**WORK REQUIRED:**
Begin with the first line below and retype each line exactly through the line containing "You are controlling". Any pictures are to be left out.

= Beginning of Section =

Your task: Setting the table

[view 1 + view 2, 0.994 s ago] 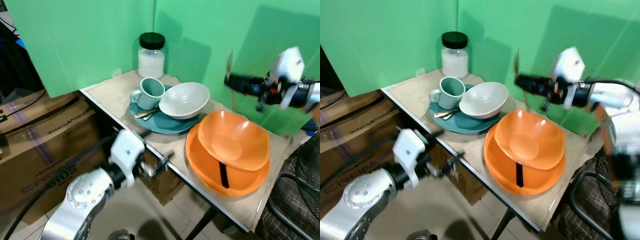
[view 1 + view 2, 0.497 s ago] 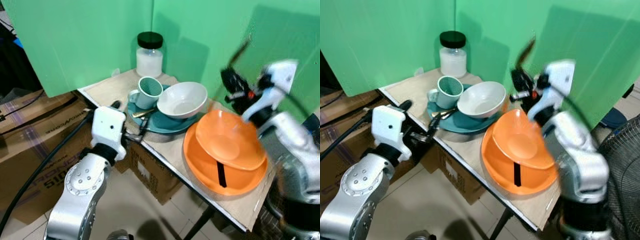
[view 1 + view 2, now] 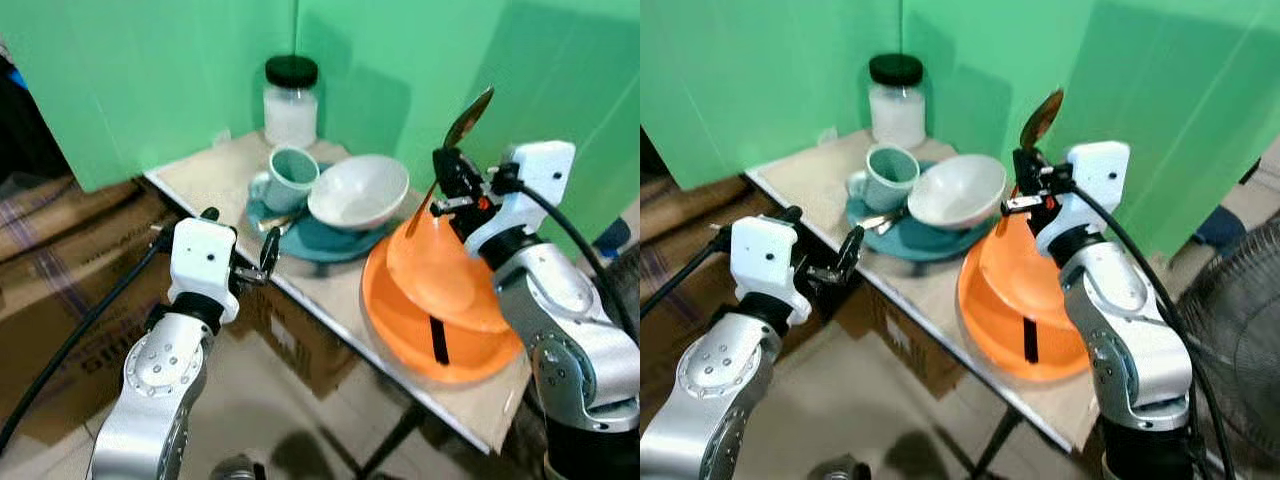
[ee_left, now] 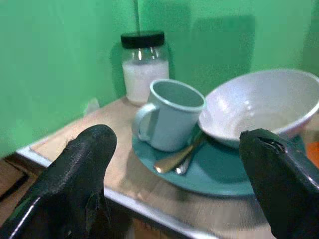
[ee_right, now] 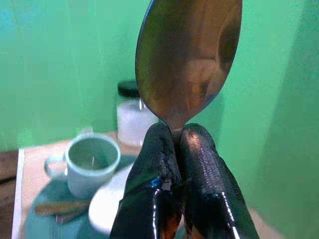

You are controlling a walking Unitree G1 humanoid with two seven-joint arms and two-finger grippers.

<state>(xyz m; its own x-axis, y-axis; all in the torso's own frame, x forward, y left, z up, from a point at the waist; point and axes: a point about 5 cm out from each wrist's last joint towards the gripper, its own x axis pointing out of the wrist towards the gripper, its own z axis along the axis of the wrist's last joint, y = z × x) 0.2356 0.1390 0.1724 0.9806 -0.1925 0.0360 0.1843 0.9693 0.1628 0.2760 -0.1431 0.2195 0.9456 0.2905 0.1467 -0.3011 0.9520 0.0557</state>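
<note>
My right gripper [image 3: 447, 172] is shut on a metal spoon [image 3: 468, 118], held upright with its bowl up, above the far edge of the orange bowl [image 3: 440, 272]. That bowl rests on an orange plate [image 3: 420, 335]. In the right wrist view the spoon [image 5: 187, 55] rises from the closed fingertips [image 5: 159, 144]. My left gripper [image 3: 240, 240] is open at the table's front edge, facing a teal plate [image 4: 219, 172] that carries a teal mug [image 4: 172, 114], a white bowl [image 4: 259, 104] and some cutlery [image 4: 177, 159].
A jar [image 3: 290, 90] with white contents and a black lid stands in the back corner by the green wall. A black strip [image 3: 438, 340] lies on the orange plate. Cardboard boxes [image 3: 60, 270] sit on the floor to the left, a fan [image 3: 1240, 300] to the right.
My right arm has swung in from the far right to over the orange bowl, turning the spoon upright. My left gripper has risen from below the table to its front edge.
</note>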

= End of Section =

**TASK SOLUTION:**
Your task: Setting the table

[view 1 + view 2, 0.994 s ago] 
[view 1 + view 2, 0.497 s ago] 
[view 1 + view 2, now] 
[ee_left, now] 
[ee_right, now] 

You are controlling a walking Unitree G1 humanoid with two seven-joint arms and two-finger grippers.

The required output is complete.